> _INSTRUCTIONS TO FOLLOW_
In the material below, find the line containing "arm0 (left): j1" and the line containing "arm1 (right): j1", then reproduce exactly both of them and every line between, and nothing else.

> _DATA EXCERPT_
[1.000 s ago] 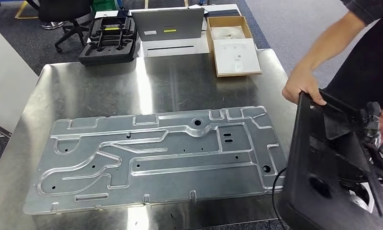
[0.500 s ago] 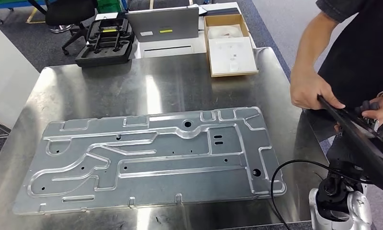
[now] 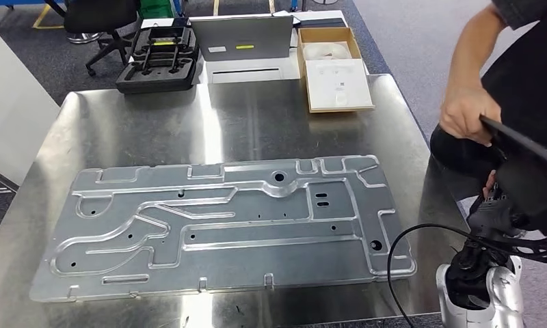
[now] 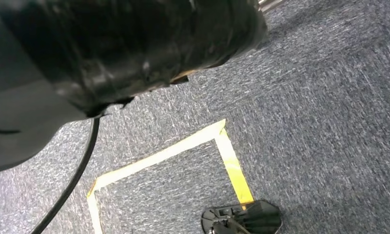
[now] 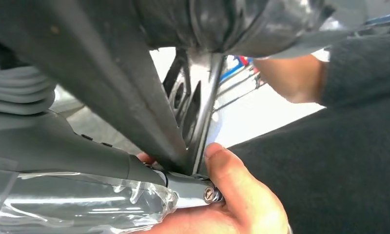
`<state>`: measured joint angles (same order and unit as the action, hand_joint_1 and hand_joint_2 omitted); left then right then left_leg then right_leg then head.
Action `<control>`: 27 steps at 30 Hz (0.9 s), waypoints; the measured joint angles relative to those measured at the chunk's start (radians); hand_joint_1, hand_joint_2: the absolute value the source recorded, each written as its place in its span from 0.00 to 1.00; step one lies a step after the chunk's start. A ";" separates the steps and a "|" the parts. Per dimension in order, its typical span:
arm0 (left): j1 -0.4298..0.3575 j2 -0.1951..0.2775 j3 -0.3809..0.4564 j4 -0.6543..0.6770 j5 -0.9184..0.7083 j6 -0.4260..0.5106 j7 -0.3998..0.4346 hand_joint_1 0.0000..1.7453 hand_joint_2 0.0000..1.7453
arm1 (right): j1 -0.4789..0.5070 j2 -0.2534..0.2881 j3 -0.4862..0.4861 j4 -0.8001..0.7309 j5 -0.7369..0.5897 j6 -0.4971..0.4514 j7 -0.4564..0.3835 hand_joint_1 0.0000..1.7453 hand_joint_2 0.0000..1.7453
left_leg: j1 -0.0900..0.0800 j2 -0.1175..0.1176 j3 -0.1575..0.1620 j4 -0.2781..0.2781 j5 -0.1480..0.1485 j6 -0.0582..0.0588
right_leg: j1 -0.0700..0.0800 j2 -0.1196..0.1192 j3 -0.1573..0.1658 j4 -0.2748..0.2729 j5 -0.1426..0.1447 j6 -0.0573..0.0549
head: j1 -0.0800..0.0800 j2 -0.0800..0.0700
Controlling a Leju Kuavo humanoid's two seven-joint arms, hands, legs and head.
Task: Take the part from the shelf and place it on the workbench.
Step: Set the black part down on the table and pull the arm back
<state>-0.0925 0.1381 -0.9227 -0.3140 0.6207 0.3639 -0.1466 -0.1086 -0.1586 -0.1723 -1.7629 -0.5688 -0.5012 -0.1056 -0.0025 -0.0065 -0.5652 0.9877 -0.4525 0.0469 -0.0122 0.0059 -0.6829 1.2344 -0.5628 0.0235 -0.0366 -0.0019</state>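
While the black part (image 3: 524,154) hangs tilted off the workbench's (image 3: 257,123) right side, a person's hand (image 3: 465,113) grips its upper edge and another of their hands (image 5: 232,195) cups my right hand (image 3: 493,212) below it. My right hand sits at the part's lower end; I cannot tell whether its fingers clasp it. My left hand (image 4: 76,58) hangs over carpet, grip unclear. A large metal panel (image 3: 223,222) lies flat on the workbench.
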 joint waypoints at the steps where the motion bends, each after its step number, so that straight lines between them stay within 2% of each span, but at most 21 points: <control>1: 0.001 0.000 0.001 0.000 0.000 0.000 0.001 0.00 0.00 | 0.001 0.000 0.004 0.002 0.014 -0.011 0.006 0.00 0.00 | 0.000 0.001 0.000 0.001 0.000 0.001 | -0.002 0.000 -0.016 0.040 -0.013 0.004 | 0.000 0.000; 2: 0.002 0.000 0.001 0.000 0.000 0.000 0.003 0.00 0.00 | 0.002 0.000 0.007 0.005 0.042 -0.026 0.018 0.00 0.00 | 0.001 0.001 -0.001 0.003 -0.001 0.000 | -0.006 0.000 -0.017 0.049 -0.007 0.007 | 0.000 0.000; 3: 0.003 0.000 0.001 0.000 0.000 0.000 0.004 0.00 0.00 | 0.002 -0.001 0.011 0.006 0.087 -0.045 0.036 0.00 0.00 | 0.002 0.000 -0.002 0.006 -0.002 -0.002 | -0.010 -0.001 0.000 0.020 0.016 0.011 | 0.000 0.000; 5: 0.003 0.000 0.003 0.000 -0.001 -0.001 0.006 0.00 0.00 | -0.001 -0.003 0.025 0.007 0.255 -0.094 0.099 0.00 0.00 | 0.004 -0.001 -0.006 0.021 -0.009 -0.010 | -0.018 -0.001 0.062 -0.094 0.068 0.016 | 0.001 0.000; 6: 0.002 0.000 0.004 0.000 -0.001 -0.001 0.006 0.00 0.00 | -0.004 -0.005 0.035 0.007 0.374 -0.110 0.146 0.00 0.00 | 0.003 -0.002 -0.011 0.032 -0.014 -0.016 | -0.018 0.000 0.085 -0.139 0.081 0.013 | 0.000 0.000; 8: 0.002 -0.002 0.011 0.000 -0.001 -0.001 0.005 0.00 0.00 | -0.009 -0.008 0.055 0.002 0.688 -0.089 0.294 0.00 0.00 | 0.002 -0.003 -0.019 0.045 -0.019 -0.028 | -0.014 0.002 0.096 -0.171 0.081 0.001 | 0.000 0.000; 10: 0.004 -0.005 0.018 0.001 -0.002 0.000 0.003 0.00 0.00 | -0.018 -0.008 0.065 -0.013 1.060 0.033 0.483 0.00 0.00 | 0.004 -0.003 -0.022 0.046 -0.020 -0.038 | -0.010 0.003 0.093 -0.174 0.087 -0.016 | 0.001 0.000; 12: 0.004 -0.008 0.024 0.001 -0.005 0.002 0.002 0.00 0.00 | -0.041 -0.010 0.070 -0.035 1.379 0.217 0.640 0.00 0.00 | 0.007 -0.001 -0.033 0.076 -0.044 -0.049 | -0.012 0.006 0.093 -0.180 0.094 -0.030 | -0.003 0.000; 13: 0.003 -0.009 0.026 0.001 -0.007 0.002 0.002 0.00 0.00 | -0.053 -0.013 0.073 -0.043 1.482 0.300 0.691 0.00 0.00 | 0.009 0.000 -0.049 0.117 -0.071 -0.053 | -0.013 0.007 0.093 -0.184 0.098 -0.036 | -0.006 0.000; 15: 0.002 -0.011 0.030 0.001 -0.010 0.002 0.005 0.00 0.00 | -0.066 -0.022 0.083 -0.056 1.581 0.419 0.746 0.00 0.00 | 0.011 0.000 -0.100 0.235 -0.134 -0.058 | -0.010 0.008 0.091 -0.185 0.101 -0.041 | -0.011 0.000; 16: 0.003 -0.012 0.032 0.001 -0.012 0.002 0.007 0.00 0.00 | -0.069 -0.027 0.088 -0.060 1.611 0.472 0.762 0.00 0.00 | 0.012 0.000 -0.119 0.281 -0.152 -0.059 | -0.008 0.007 0.089 -0.185 0.102 -0.042 | -0.011 0.000; 17: 0.005 -0.013 0.034 0.001 -0.013 0.001 0.010 0.00 0.00 | -0.071 -0.032 0.092 -0.064 1.641 0.528 0.775 0.00 0.00 | 0.013 0.000 -0.124 0.299 -0.152 -0.058 | -0.007 0.007 0.088 -0.185 0.103 -0.042 | -0.011 0.000; 18: 0.006 -0.014 0.035 0.001 -0.015 0.001 0.012 0.00 0.00 | -0.072 -0.035 0.095 -0.067 1.668 0.579 0.785 0.00 0.00 | 0.013 0.000 -0.111 0.281 -0.136 -0.056 | -0.006 0.007 0.088 -0.185 0.103 -0.041 | -0.011 0.000; 20: 0.006 -0.014 0.039 0.001 -0.019 0.001 0.017 0.00 0.00 | -0.073 -0.040 0.098 -0.070 1.714 0.664 0.795 0.00 0.00 | 0.012 0.000 -0.045 0.158 -0.080 -0.049 | -0.006 0.006 0.088 -0.185 0.106 -0.038 | -0.011 0.000; 22: 0.004 -0.015 0.042 0.001 -0.025 0.003 0.025 0.00 0.00 | -0.074 -0.046 0.099 -0.074 1.756 0.743 0.801 0.00 0.00 | 0.007 -0.001 0.006 0.055 -0.049 -0.042 | -0.004 0.004 0.086 -0.186 0.109 -0.029 | -0.010 0.000; 25: 0.007 -0.015 0.045 0.001 -0.030 0.006 0.036 0.00 0.00 | -0.074 -0.056 0.099 -0.079 1.816 0.834 0.803 0.00 0.00 | 0.000 -0.002 0.014 0.028 -0.038 -0.027 | -0.005 0.003 0.085 -0.194 0.117 -0.010 | -0.009 0.000; 27: 0.008 -0.016 0.046 0.001 -0.032 0.008 0.039 0.00 0.00 | -0.072 -0.064 0.100 -0.080 1.839 0.858 0.804 0.00 0.00 | 0.001 -0.001 0.019 0.011 -0.025 -0.013 | -0.006 0.003 0.075 -0.178 0.102 -0.002 | -0.008 0.000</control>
<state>-0.0845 0.1225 -0.8771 -0.3129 0.5888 0.3718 -0.1075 -0.1802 -0.2221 -0.0723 -1.8430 1.2702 0.3569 0.6980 -0.0015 -0.0075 -0.5466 0.9985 -0.4775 0.0334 -0.0183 0.0088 -0.6076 1.0565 -0.4610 0.0215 -0.0443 -0.0019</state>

> _EXERCISE RESULT_
arm0 (left): j1 -0.4298..0.3575 j2 -0.1951..0.2775 j3 -0.3809..0.4564 j4 -0.6543..0.6770 j5 -0.9184..0.7083 j6 -0.4260..0.5106 j7 -0.3998..0.4346 hand_joint_1 0.0000..1.7453 hand_joint_2 0.0000..1.7453
arm1 (right): j1 -0.4789..0.5070 j2 -0.2534..0.2881 j3 -0.4862..0.4861 j4 -0.8001..0.7309 j5 -0.7369..0.5897 j6 -0.4971..0.4514 j7 -0.4564..0.3835 hand_joint_1 0.0000..1.7453 hand_joint_2 0.0000..1.7453

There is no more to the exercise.